Your goal: Only the lines from the start of the material through the line containing "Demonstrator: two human" are to be extracted, exactly as they appear.

===== Data segment

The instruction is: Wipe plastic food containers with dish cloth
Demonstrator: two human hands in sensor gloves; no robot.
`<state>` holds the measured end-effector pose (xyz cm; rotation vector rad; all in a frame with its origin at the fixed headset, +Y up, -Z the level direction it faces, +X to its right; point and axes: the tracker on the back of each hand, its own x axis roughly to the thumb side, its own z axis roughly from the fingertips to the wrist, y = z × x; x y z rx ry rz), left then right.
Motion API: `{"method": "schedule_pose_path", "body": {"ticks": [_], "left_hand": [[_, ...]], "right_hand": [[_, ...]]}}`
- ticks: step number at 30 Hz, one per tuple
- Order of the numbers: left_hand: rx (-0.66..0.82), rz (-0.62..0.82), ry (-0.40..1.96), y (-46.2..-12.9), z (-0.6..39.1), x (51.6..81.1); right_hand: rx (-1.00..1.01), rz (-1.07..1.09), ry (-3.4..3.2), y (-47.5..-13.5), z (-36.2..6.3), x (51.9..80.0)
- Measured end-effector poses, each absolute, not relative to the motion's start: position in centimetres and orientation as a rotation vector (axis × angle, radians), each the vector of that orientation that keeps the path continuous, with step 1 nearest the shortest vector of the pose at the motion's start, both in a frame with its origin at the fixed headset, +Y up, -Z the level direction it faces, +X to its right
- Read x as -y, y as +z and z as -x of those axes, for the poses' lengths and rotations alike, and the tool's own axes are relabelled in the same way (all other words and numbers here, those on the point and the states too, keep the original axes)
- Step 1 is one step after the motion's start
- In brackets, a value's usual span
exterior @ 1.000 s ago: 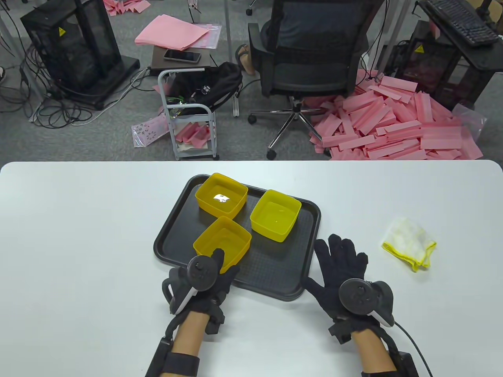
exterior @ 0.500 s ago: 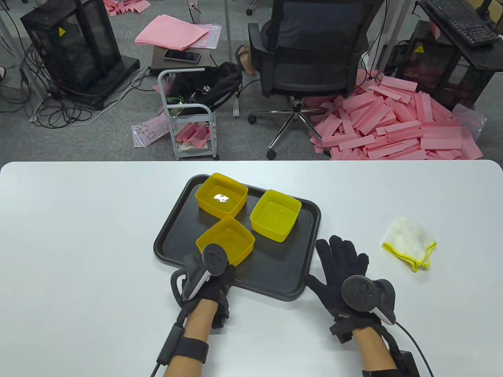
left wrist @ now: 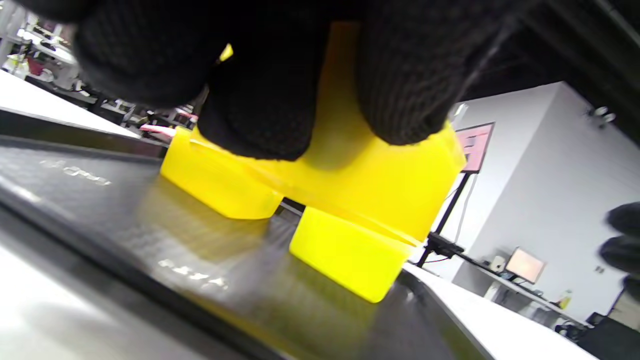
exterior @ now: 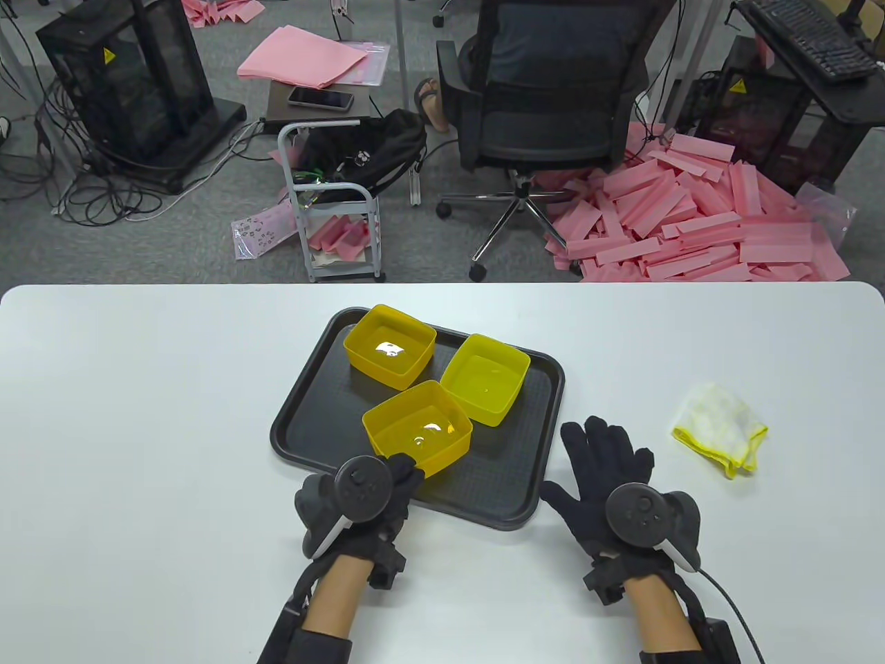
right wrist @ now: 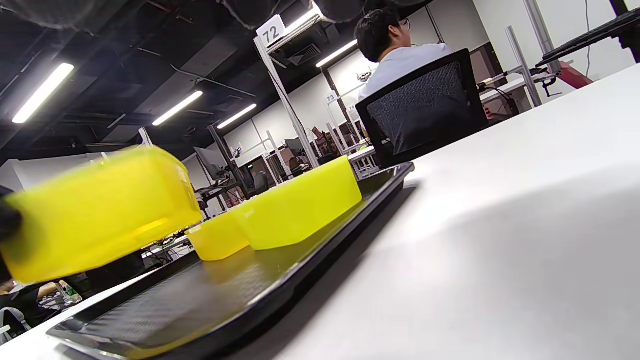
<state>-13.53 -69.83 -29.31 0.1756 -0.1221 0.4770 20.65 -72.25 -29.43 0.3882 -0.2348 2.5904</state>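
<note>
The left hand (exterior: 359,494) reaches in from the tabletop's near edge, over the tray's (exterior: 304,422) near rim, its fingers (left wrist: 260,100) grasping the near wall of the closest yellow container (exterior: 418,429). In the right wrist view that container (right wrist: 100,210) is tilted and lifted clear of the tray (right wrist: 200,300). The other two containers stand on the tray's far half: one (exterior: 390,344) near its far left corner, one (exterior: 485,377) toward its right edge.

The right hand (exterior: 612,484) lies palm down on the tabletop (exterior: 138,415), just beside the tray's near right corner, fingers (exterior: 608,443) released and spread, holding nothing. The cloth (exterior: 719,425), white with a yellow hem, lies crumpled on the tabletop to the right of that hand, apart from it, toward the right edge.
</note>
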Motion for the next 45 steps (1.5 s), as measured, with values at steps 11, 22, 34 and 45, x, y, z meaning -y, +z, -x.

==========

Response to this exercise:
The instruction is: Wipe plastic food containers with dish cloth
Demonstrator: two human hands in sensor gloves; no robot.

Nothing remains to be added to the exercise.